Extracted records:
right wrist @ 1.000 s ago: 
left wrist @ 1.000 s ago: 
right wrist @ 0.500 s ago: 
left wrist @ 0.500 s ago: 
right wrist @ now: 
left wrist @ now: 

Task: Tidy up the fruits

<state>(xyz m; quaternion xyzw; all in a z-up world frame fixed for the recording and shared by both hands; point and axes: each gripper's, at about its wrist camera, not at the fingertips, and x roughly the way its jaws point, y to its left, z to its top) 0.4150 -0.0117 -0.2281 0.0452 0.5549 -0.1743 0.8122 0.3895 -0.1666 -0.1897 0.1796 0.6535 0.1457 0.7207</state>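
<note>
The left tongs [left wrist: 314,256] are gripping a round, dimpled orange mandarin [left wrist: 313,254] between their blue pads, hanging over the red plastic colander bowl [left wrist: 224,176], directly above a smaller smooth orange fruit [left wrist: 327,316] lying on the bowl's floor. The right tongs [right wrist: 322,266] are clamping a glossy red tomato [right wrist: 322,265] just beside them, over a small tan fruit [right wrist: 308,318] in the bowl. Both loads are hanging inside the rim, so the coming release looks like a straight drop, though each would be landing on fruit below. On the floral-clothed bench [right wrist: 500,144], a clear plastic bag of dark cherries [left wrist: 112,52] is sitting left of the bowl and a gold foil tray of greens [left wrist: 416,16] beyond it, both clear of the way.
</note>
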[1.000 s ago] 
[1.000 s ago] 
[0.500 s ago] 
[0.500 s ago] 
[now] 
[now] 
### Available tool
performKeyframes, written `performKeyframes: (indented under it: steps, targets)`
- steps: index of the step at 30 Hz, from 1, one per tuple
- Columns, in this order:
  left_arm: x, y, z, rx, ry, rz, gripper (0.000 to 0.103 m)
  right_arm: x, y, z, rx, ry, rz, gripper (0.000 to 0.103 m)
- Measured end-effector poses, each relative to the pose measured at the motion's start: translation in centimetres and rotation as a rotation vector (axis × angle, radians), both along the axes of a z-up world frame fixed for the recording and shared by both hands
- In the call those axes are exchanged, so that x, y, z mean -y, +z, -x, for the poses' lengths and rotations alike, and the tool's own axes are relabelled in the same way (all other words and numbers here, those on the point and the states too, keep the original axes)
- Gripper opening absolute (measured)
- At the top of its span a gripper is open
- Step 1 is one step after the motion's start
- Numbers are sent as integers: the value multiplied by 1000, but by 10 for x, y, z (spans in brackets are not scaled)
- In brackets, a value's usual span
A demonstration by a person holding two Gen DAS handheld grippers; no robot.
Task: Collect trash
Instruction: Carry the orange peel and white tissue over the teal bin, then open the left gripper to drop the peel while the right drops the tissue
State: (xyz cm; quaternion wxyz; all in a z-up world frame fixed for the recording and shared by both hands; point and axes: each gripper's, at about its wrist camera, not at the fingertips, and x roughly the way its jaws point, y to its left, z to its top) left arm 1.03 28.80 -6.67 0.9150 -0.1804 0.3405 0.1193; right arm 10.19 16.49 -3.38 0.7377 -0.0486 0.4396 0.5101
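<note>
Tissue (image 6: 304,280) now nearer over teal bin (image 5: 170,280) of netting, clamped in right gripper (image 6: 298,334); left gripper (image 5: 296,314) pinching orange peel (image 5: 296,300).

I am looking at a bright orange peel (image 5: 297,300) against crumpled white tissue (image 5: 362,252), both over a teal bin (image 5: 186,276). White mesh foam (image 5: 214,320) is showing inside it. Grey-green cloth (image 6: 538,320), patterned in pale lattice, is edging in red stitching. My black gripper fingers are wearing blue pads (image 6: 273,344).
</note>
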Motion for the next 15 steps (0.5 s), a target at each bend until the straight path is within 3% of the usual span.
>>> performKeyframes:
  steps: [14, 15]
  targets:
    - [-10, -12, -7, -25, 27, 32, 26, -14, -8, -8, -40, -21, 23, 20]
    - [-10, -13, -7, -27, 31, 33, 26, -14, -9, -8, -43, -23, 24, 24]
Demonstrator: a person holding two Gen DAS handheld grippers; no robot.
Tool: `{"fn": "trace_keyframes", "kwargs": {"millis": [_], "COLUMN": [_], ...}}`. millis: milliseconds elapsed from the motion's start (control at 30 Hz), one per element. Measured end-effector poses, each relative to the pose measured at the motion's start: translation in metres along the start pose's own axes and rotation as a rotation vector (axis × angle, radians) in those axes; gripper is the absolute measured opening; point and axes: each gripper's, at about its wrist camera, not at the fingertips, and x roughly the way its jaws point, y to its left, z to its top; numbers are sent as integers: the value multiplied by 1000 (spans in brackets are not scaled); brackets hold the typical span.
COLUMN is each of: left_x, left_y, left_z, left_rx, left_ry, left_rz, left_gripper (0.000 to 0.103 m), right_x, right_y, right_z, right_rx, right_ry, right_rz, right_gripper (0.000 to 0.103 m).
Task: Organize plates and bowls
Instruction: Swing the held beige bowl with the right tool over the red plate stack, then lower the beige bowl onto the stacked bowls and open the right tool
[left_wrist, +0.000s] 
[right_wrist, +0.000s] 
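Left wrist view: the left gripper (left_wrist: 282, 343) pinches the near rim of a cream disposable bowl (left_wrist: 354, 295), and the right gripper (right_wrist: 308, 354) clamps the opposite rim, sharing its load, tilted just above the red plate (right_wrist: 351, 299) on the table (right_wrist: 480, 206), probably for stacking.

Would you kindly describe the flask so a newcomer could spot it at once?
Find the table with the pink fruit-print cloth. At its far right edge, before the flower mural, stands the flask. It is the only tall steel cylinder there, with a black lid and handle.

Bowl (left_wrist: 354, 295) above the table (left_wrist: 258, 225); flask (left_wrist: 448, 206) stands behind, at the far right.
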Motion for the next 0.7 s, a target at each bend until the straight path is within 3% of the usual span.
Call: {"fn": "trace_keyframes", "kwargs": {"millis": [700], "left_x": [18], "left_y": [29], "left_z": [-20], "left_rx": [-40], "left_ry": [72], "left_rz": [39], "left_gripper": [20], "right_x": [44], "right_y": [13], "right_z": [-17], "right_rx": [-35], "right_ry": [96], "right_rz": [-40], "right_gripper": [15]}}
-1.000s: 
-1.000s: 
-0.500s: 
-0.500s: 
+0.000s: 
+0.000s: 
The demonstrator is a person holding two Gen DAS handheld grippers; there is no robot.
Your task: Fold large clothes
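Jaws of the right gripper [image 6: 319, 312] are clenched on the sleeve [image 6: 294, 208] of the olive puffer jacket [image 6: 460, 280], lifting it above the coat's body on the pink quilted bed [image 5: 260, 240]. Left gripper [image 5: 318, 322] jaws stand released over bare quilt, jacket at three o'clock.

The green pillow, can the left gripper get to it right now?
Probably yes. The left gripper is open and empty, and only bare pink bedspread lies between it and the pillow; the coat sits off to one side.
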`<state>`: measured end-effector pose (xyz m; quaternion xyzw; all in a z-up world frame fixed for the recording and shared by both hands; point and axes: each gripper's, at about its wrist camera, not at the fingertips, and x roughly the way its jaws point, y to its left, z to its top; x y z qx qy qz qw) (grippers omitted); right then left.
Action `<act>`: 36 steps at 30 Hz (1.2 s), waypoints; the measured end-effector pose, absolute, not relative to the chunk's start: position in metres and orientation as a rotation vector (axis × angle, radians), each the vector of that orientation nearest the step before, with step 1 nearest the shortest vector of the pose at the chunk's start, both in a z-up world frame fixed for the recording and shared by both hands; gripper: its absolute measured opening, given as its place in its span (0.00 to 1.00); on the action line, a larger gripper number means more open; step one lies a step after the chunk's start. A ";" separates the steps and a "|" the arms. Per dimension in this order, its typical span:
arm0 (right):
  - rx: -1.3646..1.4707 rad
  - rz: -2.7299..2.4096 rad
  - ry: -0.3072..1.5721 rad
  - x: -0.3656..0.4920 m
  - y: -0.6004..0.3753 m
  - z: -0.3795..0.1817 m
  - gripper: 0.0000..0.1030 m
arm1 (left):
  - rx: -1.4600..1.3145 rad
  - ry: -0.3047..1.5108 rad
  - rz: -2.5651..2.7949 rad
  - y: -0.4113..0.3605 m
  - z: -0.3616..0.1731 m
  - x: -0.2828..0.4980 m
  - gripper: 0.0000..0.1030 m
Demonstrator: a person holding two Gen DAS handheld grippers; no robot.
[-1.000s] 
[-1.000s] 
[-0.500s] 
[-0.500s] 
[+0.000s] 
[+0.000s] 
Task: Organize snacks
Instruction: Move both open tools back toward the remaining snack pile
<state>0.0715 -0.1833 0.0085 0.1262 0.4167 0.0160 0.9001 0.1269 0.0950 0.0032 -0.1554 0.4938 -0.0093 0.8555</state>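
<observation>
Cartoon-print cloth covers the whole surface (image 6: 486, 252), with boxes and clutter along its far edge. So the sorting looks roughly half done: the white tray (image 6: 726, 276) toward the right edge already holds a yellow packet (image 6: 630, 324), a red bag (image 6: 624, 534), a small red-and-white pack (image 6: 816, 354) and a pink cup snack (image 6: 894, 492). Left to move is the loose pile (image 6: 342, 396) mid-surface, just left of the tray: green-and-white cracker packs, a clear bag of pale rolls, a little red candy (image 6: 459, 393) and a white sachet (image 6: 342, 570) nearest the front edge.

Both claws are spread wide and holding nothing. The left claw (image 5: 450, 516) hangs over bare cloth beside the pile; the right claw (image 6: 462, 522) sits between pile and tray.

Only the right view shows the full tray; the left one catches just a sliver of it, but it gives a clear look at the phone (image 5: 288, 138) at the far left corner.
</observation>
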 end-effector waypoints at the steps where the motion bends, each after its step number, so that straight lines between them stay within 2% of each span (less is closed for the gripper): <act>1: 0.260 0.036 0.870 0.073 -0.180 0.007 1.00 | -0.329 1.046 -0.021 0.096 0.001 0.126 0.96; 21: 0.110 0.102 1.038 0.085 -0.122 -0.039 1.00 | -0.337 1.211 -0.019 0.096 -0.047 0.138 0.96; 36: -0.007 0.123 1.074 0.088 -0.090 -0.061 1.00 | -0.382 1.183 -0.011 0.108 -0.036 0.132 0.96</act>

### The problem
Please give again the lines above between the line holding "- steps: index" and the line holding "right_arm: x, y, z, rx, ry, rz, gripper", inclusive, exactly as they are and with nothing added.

### Your solution
- steps: index of the step at 30 Hz, from 1, one per tuple
- Columns, in this order:
  left_arm: x, y, z, rx, ry, rz, gripper (0.000 to 0.103 m)
  right_arm: x, y, z, rx, ry, rz, gripper (0.000 to 0.103 m)

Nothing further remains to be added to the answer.